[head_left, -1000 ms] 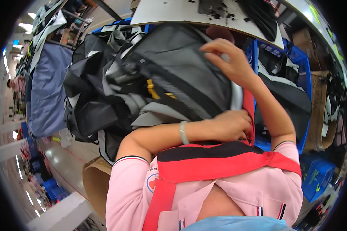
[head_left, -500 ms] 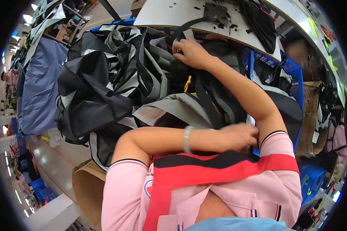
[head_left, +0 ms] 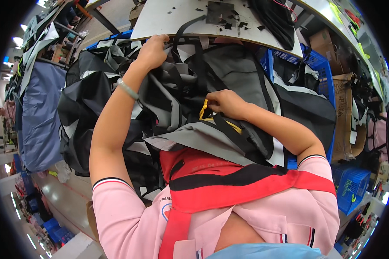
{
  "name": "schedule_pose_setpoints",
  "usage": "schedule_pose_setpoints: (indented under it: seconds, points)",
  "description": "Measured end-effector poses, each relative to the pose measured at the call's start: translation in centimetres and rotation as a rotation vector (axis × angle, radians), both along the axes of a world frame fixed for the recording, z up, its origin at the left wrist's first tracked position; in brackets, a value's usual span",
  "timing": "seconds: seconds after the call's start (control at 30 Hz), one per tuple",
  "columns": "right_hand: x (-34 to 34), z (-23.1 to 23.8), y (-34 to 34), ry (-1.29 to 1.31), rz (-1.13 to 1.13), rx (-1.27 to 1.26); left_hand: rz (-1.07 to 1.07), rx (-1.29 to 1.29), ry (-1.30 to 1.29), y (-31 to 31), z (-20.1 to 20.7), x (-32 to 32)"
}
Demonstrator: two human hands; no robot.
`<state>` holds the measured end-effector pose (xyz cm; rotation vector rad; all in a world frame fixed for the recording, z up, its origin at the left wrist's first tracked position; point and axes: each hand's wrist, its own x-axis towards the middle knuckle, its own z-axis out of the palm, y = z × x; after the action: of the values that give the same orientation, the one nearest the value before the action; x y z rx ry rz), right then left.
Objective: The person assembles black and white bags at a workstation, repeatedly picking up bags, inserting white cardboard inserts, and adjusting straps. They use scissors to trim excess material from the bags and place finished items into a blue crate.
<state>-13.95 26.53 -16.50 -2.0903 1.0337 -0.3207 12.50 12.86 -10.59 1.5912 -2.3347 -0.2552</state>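
Note:
Black and grey fabric pieces (head_left: 235, 69), resembling bag parts, lie heaped in front of me. My right hand (head_left: 227, 103) is closed over the middle of them, fingertips pinching the top of a knotted yellow cord (head_left: 202, 111). More yellow strands run under a black strap beside it. My left hand (head_left: 152, 52) reaches to the near edge of the white table, fingers bent together; whatever they grip is hidden. Close to its fingertips, a black strap (head_left: 182, 29) loops up onto the tabletop. A grey flap (head_left: 190, 133) lies nearest my body, against my red apron.
The white table (head_left: 173, 15) carries a dark plate (head_left: 220, 13), black scraps and black cloth. A blue crate (head_left: 326, 71) holds fabric on the right, beside a cardboard box (head_left: 343, 116). Blue-grey cloth (head_left: 45, 112) covers something at the left. Another blue crate (head_left: 352, 187) stands lower right.
My left hand has swung from beside my right arm to the table edge at upper left. My right hand has dropped from near the table to the yellow cord. The view has shifted slightly.

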Motion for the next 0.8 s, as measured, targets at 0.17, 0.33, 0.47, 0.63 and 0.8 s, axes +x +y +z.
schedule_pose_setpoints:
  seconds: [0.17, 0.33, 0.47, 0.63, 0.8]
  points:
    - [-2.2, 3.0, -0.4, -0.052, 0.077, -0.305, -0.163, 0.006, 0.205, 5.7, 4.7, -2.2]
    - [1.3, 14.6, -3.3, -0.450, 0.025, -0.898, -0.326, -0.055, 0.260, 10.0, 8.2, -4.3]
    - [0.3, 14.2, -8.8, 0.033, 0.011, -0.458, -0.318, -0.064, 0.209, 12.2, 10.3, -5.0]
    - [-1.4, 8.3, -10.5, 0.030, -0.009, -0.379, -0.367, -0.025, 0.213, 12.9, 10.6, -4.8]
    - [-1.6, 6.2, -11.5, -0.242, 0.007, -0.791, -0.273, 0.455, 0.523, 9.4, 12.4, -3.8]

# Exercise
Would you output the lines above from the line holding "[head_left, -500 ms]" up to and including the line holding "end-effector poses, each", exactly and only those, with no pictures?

# Result of this task
[head_left, -500 ms] 
[head_left, +0 ms] 
{
  "name": "schedule_pose_setpoints",
  "usage": "schedule_pose_setpoints: (indented under it: seconds, points)",
  "description": "Measured end-effector poses, each relative to the pose measured at the call's start: translation in centimetres and rotation as a rotation vector (axis × angle, radians), both along the axes of a world frame fixed for the recording, z up, its origin at the left wrist's first tracked position; in brackets, a value's usual span",

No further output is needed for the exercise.